Mattia Gheda <@ghedamat>


The problem

Our stack at PN is composed by one Rails monolith and a plethora of EmberJS frontend apps.

We also use PostgreSQL, Redis and NGINX.

This means that in order to run our development stack each engineer has to at a minimum run one Rails server, two databases and a web server, usually they will also be running at least one frontend application and possibly a REPL to interact with the Rails server and maybe some tests.

The commonly used solution

In the “good old days” developers used to run everything locally on their work laptop, this was done using a bunch of tools:

  • rbenv - managing Ruby version
  • nvm - managing NodeJS versions
  • homebrew - managing system packages (like PostgreSQL, C libraries, Redis)

But running everything locally has several problems:

  • It required each dev to manage their own environment and dependencies
  • It is very hard to have different versions of certain dependencies (i.e database) installed at the same time (one may work on multiple projects or want to experiment with a newer version of some dependency)
  • A system update can easily break the dev environment, causing lost productivity

Docker saves the day (or not?)

In recent years the dev community moved to containerized solutions.

‘Containerization’ usually means docker, although alternatives do exist.

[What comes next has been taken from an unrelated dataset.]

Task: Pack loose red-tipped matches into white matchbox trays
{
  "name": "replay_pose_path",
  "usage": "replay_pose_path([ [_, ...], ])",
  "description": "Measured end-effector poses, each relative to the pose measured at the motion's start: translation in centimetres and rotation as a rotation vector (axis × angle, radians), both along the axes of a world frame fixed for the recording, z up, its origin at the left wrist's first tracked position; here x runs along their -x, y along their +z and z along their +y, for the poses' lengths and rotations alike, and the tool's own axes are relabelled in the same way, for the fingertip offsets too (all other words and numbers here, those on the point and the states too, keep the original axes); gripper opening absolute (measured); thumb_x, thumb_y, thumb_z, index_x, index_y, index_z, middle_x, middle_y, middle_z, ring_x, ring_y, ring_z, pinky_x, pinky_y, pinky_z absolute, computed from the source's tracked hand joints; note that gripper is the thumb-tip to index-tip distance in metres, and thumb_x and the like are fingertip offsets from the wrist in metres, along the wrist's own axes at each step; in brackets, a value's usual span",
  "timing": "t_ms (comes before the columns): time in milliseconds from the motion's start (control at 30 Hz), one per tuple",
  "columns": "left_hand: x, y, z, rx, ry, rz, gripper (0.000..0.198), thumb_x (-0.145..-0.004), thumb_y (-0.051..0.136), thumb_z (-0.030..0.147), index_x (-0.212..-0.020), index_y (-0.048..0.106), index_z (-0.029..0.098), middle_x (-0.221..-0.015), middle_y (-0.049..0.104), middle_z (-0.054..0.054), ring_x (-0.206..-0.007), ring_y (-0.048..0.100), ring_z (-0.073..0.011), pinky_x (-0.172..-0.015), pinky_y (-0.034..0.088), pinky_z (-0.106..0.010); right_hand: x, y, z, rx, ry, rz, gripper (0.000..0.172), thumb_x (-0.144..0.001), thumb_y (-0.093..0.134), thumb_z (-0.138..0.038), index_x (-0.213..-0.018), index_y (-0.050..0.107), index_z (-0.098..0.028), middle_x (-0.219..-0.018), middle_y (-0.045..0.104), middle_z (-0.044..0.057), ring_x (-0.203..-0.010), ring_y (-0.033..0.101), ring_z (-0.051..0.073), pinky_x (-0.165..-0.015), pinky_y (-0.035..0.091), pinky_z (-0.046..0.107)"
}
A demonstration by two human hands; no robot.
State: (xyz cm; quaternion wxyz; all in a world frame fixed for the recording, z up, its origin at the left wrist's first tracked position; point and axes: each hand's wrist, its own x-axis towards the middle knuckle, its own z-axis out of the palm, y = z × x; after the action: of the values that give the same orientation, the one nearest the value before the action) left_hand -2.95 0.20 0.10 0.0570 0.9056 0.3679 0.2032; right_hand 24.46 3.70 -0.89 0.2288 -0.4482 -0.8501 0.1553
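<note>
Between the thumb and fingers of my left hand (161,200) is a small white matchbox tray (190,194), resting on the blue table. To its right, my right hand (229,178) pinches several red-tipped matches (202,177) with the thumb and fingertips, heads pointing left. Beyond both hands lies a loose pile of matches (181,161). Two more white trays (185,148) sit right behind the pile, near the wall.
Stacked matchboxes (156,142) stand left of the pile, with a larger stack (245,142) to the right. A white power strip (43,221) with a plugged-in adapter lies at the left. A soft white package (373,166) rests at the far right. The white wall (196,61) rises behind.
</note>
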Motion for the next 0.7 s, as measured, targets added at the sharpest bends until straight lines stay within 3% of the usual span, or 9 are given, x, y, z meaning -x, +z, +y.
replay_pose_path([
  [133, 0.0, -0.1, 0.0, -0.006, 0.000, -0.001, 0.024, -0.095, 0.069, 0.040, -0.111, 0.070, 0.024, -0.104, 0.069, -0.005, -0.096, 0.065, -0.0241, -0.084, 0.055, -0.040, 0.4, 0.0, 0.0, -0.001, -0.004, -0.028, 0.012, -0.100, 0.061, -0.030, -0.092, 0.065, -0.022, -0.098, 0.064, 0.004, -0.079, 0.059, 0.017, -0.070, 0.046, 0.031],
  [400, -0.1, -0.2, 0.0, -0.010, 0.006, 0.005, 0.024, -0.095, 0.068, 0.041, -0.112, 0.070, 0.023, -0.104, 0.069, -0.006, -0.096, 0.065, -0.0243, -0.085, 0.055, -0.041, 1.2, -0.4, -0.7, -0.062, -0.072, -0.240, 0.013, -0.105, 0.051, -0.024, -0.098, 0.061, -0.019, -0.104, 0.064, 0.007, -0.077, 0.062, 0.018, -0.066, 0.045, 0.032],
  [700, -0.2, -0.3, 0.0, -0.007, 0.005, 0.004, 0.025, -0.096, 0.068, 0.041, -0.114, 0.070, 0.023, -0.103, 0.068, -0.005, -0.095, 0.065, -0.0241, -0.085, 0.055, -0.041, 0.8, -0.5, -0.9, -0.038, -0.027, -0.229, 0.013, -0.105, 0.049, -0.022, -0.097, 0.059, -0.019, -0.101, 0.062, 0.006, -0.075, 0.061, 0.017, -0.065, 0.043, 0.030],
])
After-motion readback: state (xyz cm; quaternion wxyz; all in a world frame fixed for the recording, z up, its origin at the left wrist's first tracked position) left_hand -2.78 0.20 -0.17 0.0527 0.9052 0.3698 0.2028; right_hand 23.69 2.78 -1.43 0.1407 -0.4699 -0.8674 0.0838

handwaving ahead - The idea behind Docker is to use the “host” system kernel but package applications and dependencies into a single “blob”. This blob can be pushed to the cloud and downloaded for later use. This guarantees that when the application is the deployed no dependencies have to be installed on the remote system because they are all contained within the “docker image” that will be run.

Although initially intended to make deployments easier, the dev community rallied around Docker and extended its use case beyond deployments to include local development.

Docker Compose is typically used to orchestrate the various containers needed for local development. A docker-compose.yml configuration is defined, which includes all services as well as the main application.

To run a Ruby On Rails app similar to ours you would need a docker-compose file that configures a PostgreSQL server, a Redis server, an NGINX server and a Linux image with all the dependencies for the Rails app. Here’s one of the many blogposts on how to do this.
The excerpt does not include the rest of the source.